Namun, pemerintah bersikukuh dan terus menyebarkan seruan tak masuk akalnya. "Itu pembodohan karena ancaman kebutaan saat menyaksikan gerhana sebenarnya bisa diakali," ujar Bambang yang masa itu menjabat Wakil Ketua Komite Nasional Gerhana Matahari.
Melihat Matahari secara langsung, baik saat gerhana atau tidak, adalah tindakan berbahaya. Upaya itu mengakibatkan terjadi pemusatan cahaya oleh lensa mata hingga memicu terbakarnya retina. Namun, dampak itu umumnya tidak langsung, perlahan, dan menahun. Itulah sebabnya, orang-orang yang bekerja di luar ruang, seperti petani dan nelayan, lebih rentan terkena katarak.
5efe2f10685a471da9cb54e105700219.jpg
Upaya menjelaskan fenomena gerhana itu sebenarnya didukung para ilmuwan lain, tetapi mereka memilih diam daripada berseberangan pendapat dengan pemerintah secara terbuka.

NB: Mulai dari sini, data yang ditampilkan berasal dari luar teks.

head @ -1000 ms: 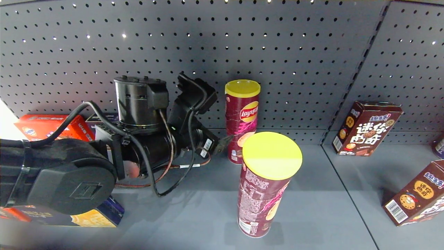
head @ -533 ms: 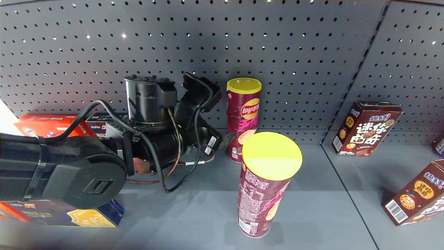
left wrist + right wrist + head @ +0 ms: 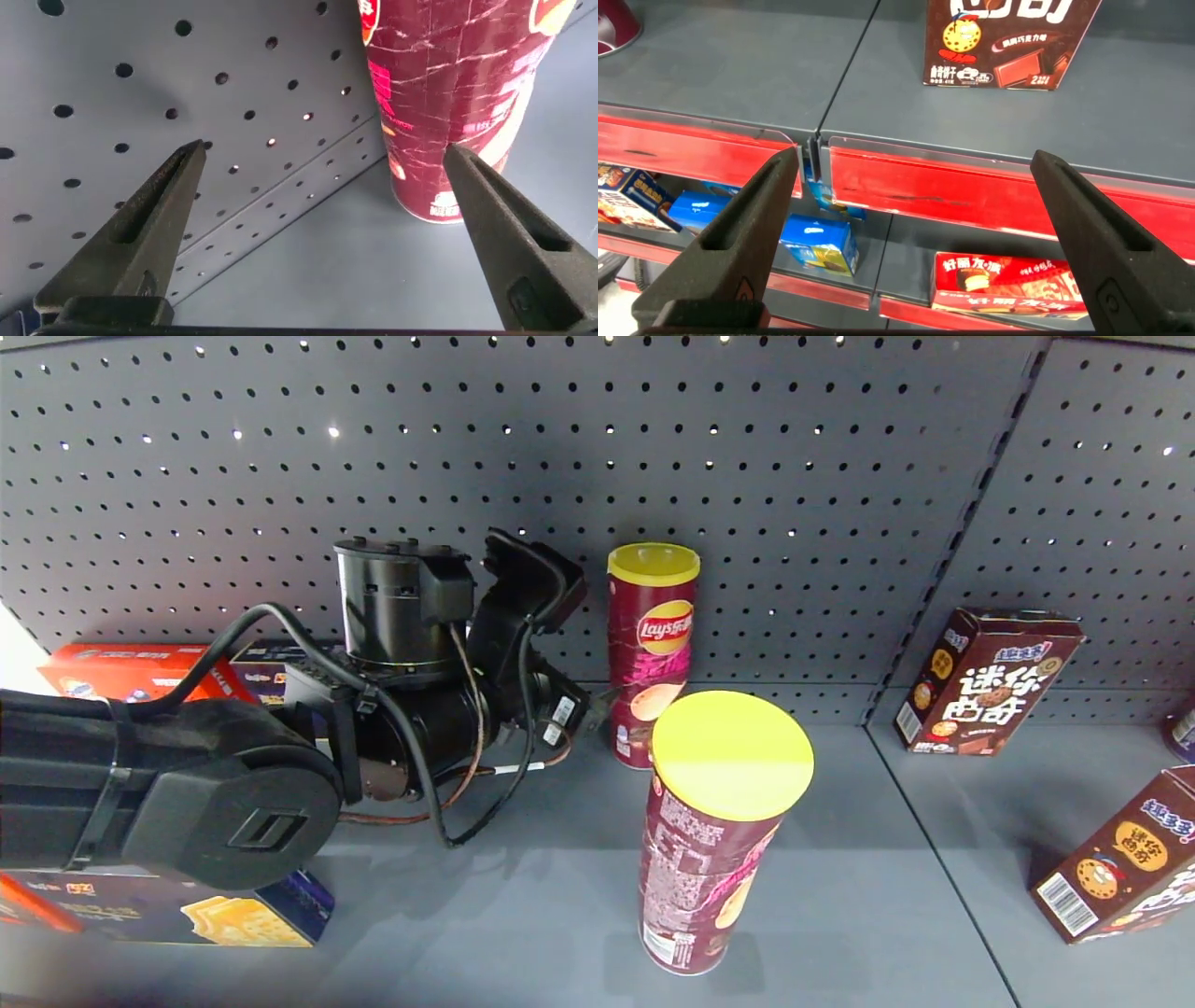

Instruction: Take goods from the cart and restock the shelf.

Ketua Dewan Penasihat Universe Awareness (Unawe) Indonesia Premana W Premadi menambahkan, keterbatasan akses dan teknologi komunikasi saat itu juga membuat informasi yang benar tentang gerhana sulit disebarkan kepada masyarakat, apalagi sumber informasi masih didominasi pemerintah.
Kebijakan pemerintah yang mengambil cara mudah guna menghindari risiko dan kurangnya mengambil upaya antisipasi untuk meminimalkan risiko menunjukkan belum matangnya kemampuan berpikir rasional bangsa saat menghadapi tantangan yang kompleks.
Di sisi lain, Premana yakin masyarakat Indonesia sebenarnya sudah lama meninggalkan mitologi gerhana dan menjadikannya cerita rakyat saja. Namun, sebagian besar di antaranya juga belum memahami proses alam yang menyebabkan gerhana. Akibatnya, potensi munculnya keresahan dan isu mistis untuk menutupi lubang ketidaktahuannya tetap ada.
Karena itu, Premana menilai, GMT 9 Maret 2016 mendatang harus bisa dimanfaatkan maksimal untuk menggugah pendidikan sains dan mengasah kemampuan bernalar bangsa. GMT telah menyediakan konteks yang nyata, alami, dan spesifik sehingga ide saintifik bisa disampaikan secara jernih dan mengesankan.
"Untuk bangsa Indonesia yang amat heterogen ini, kemampuan rasional masyarakatnya adalah modal yang tak ternilai," ujarnya.